What the exercise asks — From the first line to the last, return the data exactly, with no pictures.

--- --- ---

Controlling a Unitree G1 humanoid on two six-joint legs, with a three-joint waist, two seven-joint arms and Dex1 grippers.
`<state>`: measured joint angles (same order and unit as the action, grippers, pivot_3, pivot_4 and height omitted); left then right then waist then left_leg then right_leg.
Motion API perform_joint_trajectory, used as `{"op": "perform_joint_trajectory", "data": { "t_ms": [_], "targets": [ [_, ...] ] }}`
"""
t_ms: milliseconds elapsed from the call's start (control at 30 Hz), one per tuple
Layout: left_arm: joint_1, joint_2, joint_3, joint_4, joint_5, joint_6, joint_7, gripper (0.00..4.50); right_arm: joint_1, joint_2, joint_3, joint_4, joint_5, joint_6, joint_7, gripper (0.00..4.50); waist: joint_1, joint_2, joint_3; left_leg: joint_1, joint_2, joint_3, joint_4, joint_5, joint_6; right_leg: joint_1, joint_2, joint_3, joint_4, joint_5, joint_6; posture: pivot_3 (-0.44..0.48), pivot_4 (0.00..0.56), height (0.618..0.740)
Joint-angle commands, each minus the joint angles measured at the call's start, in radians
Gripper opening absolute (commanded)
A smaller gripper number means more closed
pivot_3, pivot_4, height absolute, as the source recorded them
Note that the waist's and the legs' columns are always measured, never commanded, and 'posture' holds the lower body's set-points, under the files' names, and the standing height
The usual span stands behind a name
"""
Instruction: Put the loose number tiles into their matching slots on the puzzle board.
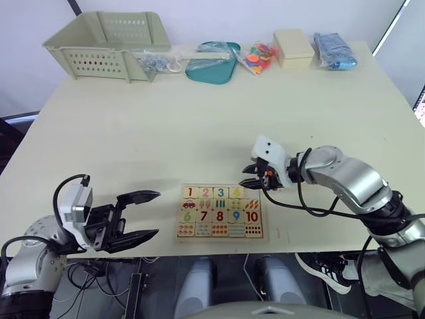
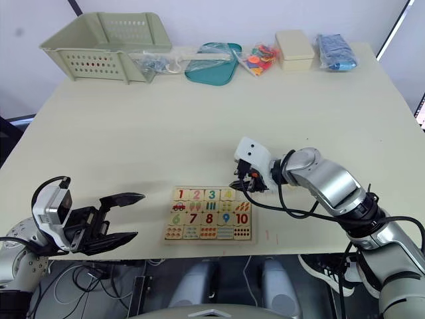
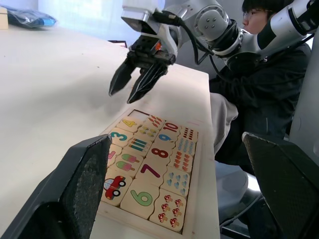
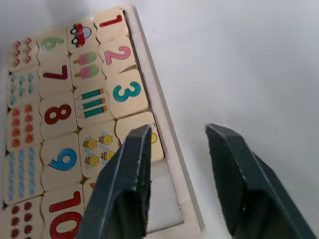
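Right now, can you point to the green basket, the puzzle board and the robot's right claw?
green basket (image 1: 99, 63): left eye view, on its front slotted wall.
puzzle board (image 1: 257, 237): left eye view, on its raised rim's lower right corner.
right claw (image 1: 251, 175): left eye view, midway between its black fingertips.

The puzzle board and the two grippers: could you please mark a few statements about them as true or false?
1. Tiles 1, 2 and 3 sit in the upper row of the puzzle board. True.
2. Every slot in that row is filled. False: the end slot beside tile 4 is bare.
3. The right gripper is shut on a tile. False: it is open and holds nothing.
4. The left gripper is open, off the board to its left. True.
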<state>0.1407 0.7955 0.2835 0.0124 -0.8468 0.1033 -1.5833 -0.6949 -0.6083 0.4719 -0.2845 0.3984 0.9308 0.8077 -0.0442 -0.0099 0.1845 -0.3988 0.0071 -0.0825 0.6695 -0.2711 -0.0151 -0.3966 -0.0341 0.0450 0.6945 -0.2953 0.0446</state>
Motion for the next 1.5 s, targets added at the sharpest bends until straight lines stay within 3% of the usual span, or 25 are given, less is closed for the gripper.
{"op": "perform_joint_trajectory", "data": {
  "t_ms": [33,100,1500],
  "targets": [
    [0.022,0.001,0.044,-0.016,-0.006,-0.008,-0.031,4.50,-0.004,0.010,0.003,0.002,-0.029,-0.040,0.023,0.63,0.000,0.000,0.000,0.000,0.000,0.000,0.000,0.000,0.000,0.000,0.000,0.000,0.001,0.000,0.000,0.000,0.150,0.740],
    [0.035,0.002,0.052,-0.016,-0.006,-0.011,-0.031,4.50,-0.003,0.014,0.008,0.009,-0.045,-0.051,0.028,0.09,0.000,0.000,0.000,0.001,0.000,-0.001,0.000,0.000,0.000,0.000,0.000,0.000,0.001,0.000,0.000,0.000,0.150,0.740],
    [0.100,0.011,0.106,-0.015,-0.001,-0.020,-0.031,4.50,0.028,0.054,0.048,0.038,-0.200,-0.079,0.104,0.09,0.001,0.000,0.000,0.001,0.001,-0.001,0.000,0.000,0.000,0.000,0.000,0.000,0.000,0.000,0.000,0.000,0.150,0.740]
  ]
}}
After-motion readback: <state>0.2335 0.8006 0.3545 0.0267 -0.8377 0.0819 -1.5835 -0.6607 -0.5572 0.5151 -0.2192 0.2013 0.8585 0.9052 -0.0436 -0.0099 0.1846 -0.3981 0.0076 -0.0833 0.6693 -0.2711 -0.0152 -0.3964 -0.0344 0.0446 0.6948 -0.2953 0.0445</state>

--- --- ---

Exercise result —
Controlling a Unitree G1 humanoid on two six-joint legs, with a three-joint waist, two seven-joint arms and Dex1 grippers.
`<state>`: measured joint angles (same order and unit as the action, grippers, pivot_3, pivot_4 and height omitted); left then right then waist then left_leg then right_leg.
Motion API perform_joint_trajectory, used as `{"op": "perform_joint_trajectory", "data": { "t_ms": [_], "targets": [ [_, ...] ] }}`
"""
t_ms: milliseconds elapsed from the call's start (control at 30 Hz), one per tuple
Layout: left_arm: joint_1, joint_2, joint_3, joint_4, joint_5, joint_6, joint_7, gripper (0.00..4.50); right_arm: joint_1, joint_2, joint_3, joint_4, joint_5, joint_6, joint_7, gripper (0.00..4.50); waist: joint_1, joint_2, joint_3; left_leg: joint_1, joint_2, joint_3, joint_4, joint_5, joint_6; right_leg: joint_1, joint_2, joint_3, joint_4, joint_5, joint_6; posture: pivot_3 (-0.44..0.48), pivot_4 (0.00..0.56), height (0.618..0.740)
Joint-angle commands, each minus the joint angles measured at the call's start, in radians
Gripper opening absolute (commanded)
A smaller gripper number means more closed
pivot_3, pivot_4, height absolute, as the source recorded them
Note that the waist's and the legs' columns are always measured, never commanded, and 'posture' holds the lower body's set-points, under the files' names, and the standing height
The usual span stands behind a name
"""
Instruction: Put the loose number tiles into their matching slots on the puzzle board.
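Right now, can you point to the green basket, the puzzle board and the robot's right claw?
green basket (image 1: 99, 63): left eye view, on its front slotted wall.
puzzle board (image 1: 257, 237): left eye view, on its raised rim's lower right corner.
right claw (image 1: 251, 175): left eye view, midway between its black fingertips.

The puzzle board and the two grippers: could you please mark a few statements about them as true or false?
1. Tiles 1, 2 and 3 sit in the upper row of the puzzle board. True.
2. Every slot in that row is filled. False: the end slot beside tile 4 is bare.
3. The right gripper is shut on a tile. False: it is open and holds nothing.
4. The left gripper is open, off the board to its left. True.
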<state>0.1407 0.7955 0.2835 0.0124 -0.8468 0.1033 -1.5833 -0.6949 -0.6083 0.4719 -0.2845 0.3984 0.9308 0.8077 -0.0442 -0.0099 0.1845 -0.3988 0.0071 -0.0825 0.6695 -0.2711 -0.0151 -0.3966 -0.0341 0.0450 0.6945 -0.2953 0.0446</state>
Motion for the next 1.5 s, targets added at the sharpest bends until straight lines stay within 3% of the usual span, or 25 are given, less is closed for the gripper.
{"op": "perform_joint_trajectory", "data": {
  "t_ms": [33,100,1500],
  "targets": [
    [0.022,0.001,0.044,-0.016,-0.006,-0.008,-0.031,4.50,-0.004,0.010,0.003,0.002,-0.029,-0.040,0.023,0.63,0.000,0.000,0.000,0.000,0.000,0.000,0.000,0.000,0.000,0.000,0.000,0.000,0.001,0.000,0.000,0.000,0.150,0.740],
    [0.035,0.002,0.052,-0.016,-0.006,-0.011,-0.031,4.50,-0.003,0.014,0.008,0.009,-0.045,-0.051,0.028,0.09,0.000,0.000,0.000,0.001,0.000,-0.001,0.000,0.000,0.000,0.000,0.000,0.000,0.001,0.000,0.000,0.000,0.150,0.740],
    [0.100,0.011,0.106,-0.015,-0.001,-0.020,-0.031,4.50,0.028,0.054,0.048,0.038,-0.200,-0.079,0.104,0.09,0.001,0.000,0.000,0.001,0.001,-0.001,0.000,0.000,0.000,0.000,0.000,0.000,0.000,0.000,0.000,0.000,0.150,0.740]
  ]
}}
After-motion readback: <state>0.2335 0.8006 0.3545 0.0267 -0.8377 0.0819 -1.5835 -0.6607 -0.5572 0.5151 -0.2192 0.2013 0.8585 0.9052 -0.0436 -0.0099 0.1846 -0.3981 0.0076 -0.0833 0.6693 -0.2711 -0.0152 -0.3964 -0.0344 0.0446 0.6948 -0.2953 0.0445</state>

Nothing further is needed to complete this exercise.